Exercise details:
Take each line in the entries below that holds "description" and show it.
[Opening Data records section]
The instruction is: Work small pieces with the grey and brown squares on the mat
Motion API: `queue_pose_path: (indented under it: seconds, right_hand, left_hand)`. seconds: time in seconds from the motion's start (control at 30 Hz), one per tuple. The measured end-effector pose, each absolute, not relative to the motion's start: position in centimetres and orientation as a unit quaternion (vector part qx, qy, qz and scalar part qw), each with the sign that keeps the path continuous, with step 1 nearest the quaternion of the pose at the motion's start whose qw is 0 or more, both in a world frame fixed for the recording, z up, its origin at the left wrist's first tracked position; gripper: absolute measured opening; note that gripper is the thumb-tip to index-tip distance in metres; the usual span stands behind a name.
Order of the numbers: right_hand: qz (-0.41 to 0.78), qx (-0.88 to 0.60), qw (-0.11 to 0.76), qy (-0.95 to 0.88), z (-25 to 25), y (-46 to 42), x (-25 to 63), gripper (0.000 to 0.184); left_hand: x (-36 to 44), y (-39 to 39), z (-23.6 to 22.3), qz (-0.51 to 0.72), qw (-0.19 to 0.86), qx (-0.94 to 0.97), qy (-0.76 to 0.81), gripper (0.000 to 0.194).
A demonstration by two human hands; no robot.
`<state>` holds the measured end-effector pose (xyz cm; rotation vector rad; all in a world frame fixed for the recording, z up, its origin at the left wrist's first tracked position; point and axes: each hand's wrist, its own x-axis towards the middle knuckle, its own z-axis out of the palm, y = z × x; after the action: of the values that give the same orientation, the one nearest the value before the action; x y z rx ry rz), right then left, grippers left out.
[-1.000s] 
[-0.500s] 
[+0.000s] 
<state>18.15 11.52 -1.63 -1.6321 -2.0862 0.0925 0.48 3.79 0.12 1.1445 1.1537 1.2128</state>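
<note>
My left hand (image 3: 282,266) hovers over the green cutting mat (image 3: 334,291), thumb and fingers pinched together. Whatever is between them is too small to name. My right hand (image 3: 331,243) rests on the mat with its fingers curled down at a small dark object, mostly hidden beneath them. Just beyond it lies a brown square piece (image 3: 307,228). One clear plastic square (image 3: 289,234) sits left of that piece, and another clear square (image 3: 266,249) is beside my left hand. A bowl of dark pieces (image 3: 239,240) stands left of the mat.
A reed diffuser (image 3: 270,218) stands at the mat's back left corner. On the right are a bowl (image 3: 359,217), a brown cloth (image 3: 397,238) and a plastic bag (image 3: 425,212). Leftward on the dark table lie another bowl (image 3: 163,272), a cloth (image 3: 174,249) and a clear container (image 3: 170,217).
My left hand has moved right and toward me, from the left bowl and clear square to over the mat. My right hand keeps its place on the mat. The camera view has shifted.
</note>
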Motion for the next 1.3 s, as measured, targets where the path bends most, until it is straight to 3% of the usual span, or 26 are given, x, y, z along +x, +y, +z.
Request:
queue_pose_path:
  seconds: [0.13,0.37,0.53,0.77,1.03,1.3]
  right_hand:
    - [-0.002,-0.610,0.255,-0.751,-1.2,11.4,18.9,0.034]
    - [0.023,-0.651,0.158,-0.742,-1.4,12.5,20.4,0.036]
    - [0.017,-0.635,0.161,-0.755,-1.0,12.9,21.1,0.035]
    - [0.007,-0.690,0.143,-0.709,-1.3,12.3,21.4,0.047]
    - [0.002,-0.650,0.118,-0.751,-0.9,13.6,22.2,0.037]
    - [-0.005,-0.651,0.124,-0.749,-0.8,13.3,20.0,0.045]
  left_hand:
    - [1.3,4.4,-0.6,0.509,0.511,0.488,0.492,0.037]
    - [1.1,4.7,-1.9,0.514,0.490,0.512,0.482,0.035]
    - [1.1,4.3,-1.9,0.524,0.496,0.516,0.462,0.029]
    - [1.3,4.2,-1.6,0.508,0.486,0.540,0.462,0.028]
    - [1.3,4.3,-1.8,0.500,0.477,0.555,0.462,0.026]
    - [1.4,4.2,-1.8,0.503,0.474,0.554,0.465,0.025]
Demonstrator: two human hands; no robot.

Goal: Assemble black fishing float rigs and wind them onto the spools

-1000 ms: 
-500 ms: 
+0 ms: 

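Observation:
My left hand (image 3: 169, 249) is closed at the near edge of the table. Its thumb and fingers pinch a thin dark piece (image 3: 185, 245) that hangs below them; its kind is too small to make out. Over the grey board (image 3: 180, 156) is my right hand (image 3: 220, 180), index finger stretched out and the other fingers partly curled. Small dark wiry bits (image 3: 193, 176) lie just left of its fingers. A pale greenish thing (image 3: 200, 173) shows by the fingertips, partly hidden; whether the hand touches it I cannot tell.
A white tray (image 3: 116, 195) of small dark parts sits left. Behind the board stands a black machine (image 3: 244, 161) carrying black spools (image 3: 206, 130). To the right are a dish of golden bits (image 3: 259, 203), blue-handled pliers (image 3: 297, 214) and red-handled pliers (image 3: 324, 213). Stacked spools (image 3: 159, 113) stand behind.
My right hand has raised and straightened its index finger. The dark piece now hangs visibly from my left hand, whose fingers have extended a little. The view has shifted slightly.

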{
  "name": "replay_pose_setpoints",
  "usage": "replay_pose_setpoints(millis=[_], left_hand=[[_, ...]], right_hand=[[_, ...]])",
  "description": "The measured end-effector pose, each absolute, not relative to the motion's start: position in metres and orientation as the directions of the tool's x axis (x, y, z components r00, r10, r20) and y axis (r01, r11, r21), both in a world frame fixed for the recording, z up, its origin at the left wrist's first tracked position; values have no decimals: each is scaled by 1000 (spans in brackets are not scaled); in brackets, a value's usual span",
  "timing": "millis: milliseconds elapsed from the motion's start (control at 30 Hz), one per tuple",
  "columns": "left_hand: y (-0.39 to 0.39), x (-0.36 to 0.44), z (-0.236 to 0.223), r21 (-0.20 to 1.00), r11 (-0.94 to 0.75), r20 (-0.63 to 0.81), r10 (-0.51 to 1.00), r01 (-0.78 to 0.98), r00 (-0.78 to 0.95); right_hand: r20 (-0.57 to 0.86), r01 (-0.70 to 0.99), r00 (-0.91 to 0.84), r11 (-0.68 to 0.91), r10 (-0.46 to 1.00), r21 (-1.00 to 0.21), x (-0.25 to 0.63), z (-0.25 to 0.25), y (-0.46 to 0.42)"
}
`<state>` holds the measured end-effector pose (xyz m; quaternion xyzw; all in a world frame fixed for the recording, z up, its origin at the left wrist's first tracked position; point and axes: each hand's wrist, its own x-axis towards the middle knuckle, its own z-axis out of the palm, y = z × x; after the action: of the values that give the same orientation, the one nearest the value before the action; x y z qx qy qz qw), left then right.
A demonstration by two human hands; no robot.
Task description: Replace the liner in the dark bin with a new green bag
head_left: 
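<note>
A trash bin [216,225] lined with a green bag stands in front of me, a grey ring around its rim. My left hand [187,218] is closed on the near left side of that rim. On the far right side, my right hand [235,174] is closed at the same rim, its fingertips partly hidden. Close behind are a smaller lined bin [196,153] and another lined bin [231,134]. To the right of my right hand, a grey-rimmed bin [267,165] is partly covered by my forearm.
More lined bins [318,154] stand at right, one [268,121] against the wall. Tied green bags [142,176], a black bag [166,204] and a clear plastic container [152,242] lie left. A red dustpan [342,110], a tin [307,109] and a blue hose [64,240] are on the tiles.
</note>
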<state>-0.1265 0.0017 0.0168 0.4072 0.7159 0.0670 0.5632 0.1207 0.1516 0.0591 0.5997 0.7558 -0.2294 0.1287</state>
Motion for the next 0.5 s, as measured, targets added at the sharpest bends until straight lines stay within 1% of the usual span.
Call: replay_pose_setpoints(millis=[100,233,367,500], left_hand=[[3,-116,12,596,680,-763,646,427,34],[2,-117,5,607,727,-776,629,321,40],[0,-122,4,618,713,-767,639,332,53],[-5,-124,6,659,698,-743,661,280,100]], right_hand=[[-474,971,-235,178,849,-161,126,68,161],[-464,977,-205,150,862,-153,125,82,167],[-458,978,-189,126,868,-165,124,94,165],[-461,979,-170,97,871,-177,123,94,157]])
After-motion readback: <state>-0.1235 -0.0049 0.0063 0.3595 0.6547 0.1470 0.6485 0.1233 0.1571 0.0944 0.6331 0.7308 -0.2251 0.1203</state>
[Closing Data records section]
Reply:
  "description": "The measured end-effector pose, each absolute, not relative to the motion's start: position in metres and orientation as the directions of the tool's x axis (x, y, z components r00, r10, r20) and y axis (r01, r11, r21), both in a world frame fixed for the recording, z up, its origin at the left wrist's first tracked position; values have no decimals: each is scaled by 1000 (spans in brackets are not scaled); in brackets, a value's usual span",
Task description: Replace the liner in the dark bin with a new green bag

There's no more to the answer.